## Work task
All lines below containing the string "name" are to be copied.

## Stored data entries
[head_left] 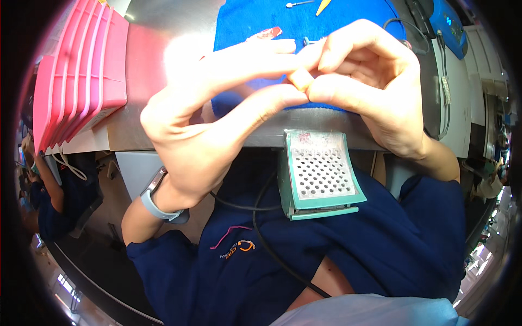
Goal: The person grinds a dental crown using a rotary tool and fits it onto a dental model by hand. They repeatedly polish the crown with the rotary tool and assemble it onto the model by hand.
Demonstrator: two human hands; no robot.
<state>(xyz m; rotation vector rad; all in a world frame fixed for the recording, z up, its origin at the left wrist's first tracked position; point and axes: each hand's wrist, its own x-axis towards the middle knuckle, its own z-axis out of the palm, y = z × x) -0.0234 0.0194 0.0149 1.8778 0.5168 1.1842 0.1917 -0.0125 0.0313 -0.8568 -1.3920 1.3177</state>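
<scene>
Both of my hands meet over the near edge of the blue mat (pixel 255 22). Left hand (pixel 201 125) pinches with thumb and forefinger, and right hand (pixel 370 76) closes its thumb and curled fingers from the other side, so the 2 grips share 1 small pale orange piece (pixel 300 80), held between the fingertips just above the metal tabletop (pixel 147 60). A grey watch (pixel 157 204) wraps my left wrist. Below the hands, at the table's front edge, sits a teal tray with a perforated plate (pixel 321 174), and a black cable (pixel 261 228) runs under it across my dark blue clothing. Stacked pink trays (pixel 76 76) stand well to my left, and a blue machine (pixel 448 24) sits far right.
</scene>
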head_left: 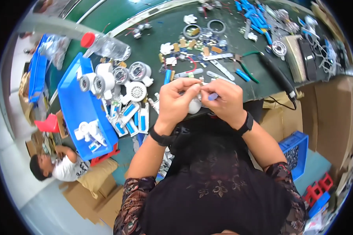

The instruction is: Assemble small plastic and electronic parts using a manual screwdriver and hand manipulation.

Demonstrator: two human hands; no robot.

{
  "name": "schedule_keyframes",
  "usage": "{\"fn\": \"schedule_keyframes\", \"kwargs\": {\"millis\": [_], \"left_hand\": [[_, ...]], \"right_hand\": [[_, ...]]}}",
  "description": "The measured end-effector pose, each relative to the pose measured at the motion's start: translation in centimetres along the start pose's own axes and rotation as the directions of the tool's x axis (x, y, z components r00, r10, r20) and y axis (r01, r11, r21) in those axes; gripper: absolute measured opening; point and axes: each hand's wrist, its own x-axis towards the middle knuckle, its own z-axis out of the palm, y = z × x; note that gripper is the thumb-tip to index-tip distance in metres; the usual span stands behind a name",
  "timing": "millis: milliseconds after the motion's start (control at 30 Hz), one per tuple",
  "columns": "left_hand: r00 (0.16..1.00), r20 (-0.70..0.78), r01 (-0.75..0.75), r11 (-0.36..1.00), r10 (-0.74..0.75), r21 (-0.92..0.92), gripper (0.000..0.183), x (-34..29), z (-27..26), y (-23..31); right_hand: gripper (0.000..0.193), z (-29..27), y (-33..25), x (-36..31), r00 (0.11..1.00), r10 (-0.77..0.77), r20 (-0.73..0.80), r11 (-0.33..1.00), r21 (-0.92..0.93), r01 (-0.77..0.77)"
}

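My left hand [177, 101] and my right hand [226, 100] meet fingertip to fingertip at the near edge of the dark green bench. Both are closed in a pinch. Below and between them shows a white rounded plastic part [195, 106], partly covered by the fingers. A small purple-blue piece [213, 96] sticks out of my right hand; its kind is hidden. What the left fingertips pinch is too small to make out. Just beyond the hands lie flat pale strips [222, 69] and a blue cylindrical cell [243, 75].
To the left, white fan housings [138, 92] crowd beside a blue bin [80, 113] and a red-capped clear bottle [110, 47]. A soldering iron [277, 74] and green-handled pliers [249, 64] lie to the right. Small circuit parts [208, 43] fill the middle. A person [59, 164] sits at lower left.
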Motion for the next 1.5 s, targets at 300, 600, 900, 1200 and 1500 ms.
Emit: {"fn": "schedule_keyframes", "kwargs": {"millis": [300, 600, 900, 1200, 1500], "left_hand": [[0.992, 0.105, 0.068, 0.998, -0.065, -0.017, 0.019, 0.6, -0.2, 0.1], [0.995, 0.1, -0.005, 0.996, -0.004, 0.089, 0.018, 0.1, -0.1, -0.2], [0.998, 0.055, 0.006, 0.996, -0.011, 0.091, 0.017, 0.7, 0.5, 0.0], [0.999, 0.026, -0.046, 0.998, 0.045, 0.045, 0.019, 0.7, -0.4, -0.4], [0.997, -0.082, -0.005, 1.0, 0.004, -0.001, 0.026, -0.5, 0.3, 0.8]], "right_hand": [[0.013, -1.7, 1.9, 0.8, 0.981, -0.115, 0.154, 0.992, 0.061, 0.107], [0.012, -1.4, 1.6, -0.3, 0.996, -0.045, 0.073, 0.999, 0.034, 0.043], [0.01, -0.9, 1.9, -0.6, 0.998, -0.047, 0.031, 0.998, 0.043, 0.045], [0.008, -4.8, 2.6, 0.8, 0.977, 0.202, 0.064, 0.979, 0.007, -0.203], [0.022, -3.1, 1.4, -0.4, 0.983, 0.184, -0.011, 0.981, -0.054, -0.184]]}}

## Response
  "name": "schedule_keyframes",
  "description": "The measured end-effector pose, each relative to the pose measured at the motion's start: translation in centimetres along the start pose's own axes and rotation as the directions of the tool's x axis (x, y, z components r00, r10, r20) and y axis (r01, r11, r21) in those axes; gripper: absolute measured opening; point and axes: each hand's wrist, its own x-axis towards the middle knuckle, its own z-axis out of the palm, y = z × x; note that gripper is the thumb-tip to index-tip distance in metres; the usual span stands behind a name",

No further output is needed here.